Most youth living with Myalgic Encephalomyelitis/Chronic Fatigue Syndrome (ME/CFS) have not been diagnosed, according to a new prevalence study from researchers at DePaul University and Ann & Robert H. Lurie Children's Hospital of Chicago, published by the journal Child & Youth Care Forum. Leonard A. Jason, a professor of psychology at DePaul University, led the seven-year study to screen more than 10,000 children and teenagers in the Chicago area.
The researchers found that less than 5% of youth in the study who tested positive for ME/CFS had been previously diagnosed with the illness. Of the children assessed, African American and Latinx youth were twice as likely to be living with undiagnosed ME/CFS. The study was funded by the Eunice Kennedy Shriver National Institute of Child Health and Human Development, one of the National Institutes of Health. Jason has been studying ME/CFS for more than 30 years and says the illness can affect all aspects of a child's life, from physical functioning to attending school and participating in extracurricular activities.

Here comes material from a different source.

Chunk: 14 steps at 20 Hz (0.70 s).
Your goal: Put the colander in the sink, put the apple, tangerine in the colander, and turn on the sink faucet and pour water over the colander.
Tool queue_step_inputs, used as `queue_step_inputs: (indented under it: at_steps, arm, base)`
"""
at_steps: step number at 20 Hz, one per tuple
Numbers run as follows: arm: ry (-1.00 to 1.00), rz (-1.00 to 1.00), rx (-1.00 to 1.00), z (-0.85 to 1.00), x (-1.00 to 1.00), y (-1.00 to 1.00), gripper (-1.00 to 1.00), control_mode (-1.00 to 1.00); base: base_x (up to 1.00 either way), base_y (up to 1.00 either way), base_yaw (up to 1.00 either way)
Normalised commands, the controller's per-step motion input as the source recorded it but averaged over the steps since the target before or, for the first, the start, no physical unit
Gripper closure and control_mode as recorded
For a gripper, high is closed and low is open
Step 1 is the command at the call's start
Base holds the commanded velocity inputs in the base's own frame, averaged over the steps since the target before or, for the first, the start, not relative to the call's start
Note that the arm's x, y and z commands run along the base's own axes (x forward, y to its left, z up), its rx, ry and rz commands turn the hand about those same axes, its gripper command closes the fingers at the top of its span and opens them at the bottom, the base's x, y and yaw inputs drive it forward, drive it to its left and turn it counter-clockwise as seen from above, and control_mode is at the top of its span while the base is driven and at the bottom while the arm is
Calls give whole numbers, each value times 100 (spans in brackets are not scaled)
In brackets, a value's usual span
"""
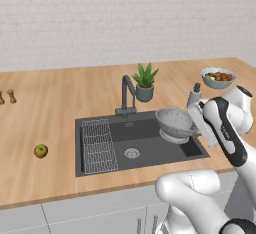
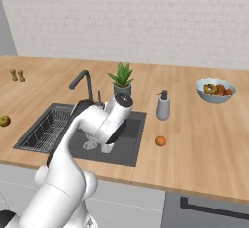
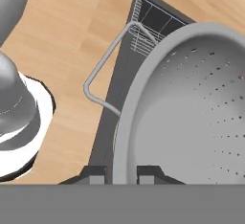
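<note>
The pale perforated colander [image 1: 174, 123] hangs tilted over the right part of the dark sink [image 1: 150, 150]. My gripper [image 1: 191, 122] is shut on its right rim. In the hand view the colander [image 3: 191, 108] bulks large, its rim pinched between my gripper's [image 3: 122, 175] two fingertips [image 3: 149, 174]. The yellow-green apple [image 1: 41, 151] lies on the counter left of the sink. The orange tangerine [image 2: 160, 141] lies on the counter right of the sink. Behind the basin stands the gooseneck faucet [image 1: 127, 95], its spout arched over the sink.
A wire rack [image 1: 98, 145] lies in the sink's left part beside the drain [image 1: 131, 153]. A potted plant [image 1: 145, 83], a soap dispenser [image 1: 194, 95] and a blue-grey fruit bowl [image 1: 218, 77] stand behind and right. Two small shakers [image 1: 6, 97] stand far left.
</note>
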Motion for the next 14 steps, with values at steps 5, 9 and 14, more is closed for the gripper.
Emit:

When you're talking about a condition that's as debilitating as this one, the health care response has not been good. There aren't that many physicians who are trained and skilled at diagnosing and treating this illness, and our health care system has not done a great job at trying to help people who are affected."
Leonard A. Jason, professor of psychology at DePaul University, director of DePaul's Center for Community Research
Working with Jason as co-principal investigator is Dr. Ben Z. Katz, a pediatric infectious disease specialist at the Ann & Robert H. Lurie Children's Hospital of Chicago. Katz is also a professor of pediatrics at Northwestern University Feinberg School of Medicine. He has collaborated with Jason and his group since the late 1990s.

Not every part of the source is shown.